- Genre: Talk show
- Starring: Steven Sabados Chris Hyndman
- Country of origin: Canada
- Original language: English
- No. of seasons: 8
- No. of episodes: 500+

Production
- Production locations: Canadian Broadcasting Centre Toronto, Ontario

Original release
- Network: CBC Television; (2008–2015); syndicated (2010–2011); Live Well Network; (2011–2015);
- Release: January 14, 2008 – July 16, 2015

= Steven and Chris =

Steven and Chris is a Canadian television talk show that aired on CBC Television from 2008 to 2015. The show was hosted by Steven Sabados and Chris Hyndman, formerly of the home renovation shows Designer Guys and Design Rivals, who host celebrity guests and talk about topics ranging from entertainment, cooking, fashion, health and home decor.

Sabados and Hyndman were both openly gay. Despite being a longtime couple off-screen, they did not publicly acknowledge their relationship until 2008. Steven and Chris is believed to have been the first daytime talk show in television history hosted by a married same-sex couple.

On March 10, 2009, CBC announced that the show was put on hiatus due to the network's budget cuts. It concluded on April 15, 2009 and continued in reruns in its usual timeslot. The show returned on December 10, 2009 with a prime time holiday special, and regular new episodes began on January 4, 2010.

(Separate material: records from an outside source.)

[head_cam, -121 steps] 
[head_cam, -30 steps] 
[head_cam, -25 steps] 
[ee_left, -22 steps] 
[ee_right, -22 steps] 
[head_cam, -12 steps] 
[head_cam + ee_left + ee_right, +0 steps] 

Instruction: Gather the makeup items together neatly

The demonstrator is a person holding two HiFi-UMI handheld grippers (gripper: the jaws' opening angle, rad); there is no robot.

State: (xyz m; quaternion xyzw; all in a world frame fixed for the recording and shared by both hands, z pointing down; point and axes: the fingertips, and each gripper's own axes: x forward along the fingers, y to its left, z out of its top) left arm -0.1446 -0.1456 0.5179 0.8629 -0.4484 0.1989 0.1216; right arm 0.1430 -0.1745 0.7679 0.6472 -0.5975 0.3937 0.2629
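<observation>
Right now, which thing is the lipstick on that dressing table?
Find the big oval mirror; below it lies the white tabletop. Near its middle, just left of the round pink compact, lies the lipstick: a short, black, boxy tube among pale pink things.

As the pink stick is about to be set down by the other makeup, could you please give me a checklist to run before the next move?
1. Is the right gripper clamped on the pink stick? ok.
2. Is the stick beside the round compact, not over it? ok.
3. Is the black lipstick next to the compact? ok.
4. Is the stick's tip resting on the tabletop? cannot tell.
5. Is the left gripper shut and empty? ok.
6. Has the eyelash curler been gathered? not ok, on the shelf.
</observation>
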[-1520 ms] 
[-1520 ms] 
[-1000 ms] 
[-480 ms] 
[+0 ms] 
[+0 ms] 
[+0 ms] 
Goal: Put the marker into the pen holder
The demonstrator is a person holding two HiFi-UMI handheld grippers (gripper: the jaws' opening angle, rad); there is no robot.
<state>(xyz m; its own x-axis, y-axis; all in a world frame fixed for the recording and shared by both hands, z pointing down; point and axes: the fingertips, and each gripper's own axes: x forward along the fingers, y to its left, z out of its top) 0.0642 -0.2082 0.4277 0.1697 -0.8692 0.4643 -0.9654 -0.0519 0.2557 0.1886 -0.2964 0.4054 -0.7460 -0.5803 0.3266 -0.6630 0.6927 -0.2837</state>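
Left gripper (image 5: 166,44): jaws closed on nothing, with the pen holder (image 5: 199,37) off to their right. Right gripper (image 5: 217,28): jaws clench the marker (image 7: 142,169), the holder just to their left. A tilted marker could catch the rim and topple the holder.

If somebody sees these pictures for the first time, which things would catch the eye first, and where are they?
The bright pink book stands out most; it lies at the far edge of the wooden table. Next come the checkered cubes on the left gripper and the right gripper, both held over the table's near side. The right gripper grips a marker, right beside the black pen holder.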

The show debuted in syndication in the United States through Program Partners in the fall of 2010. In the fall of 2011, it began airing exclusively on Live Well Network.

Hyndman died on August 3, 2015. The circumstances and cause have not been fully disclosed. The day after his death, the CBC suspended production and temporarily withdrew the show from its schedule pending a follow-up announcement of whether the show would be permanently cancelled, or continue in the future with a new co-host.

On August 21, Sabados announced that he would not continue the show, resulting in its cancellation. However, repeat episodes continued to air on the network and on OutTV. In 2016, Sabados announced the new series The Goods, which he cohosted with Jessi Cruickshank, Andrea Bain and Shahir Massoud.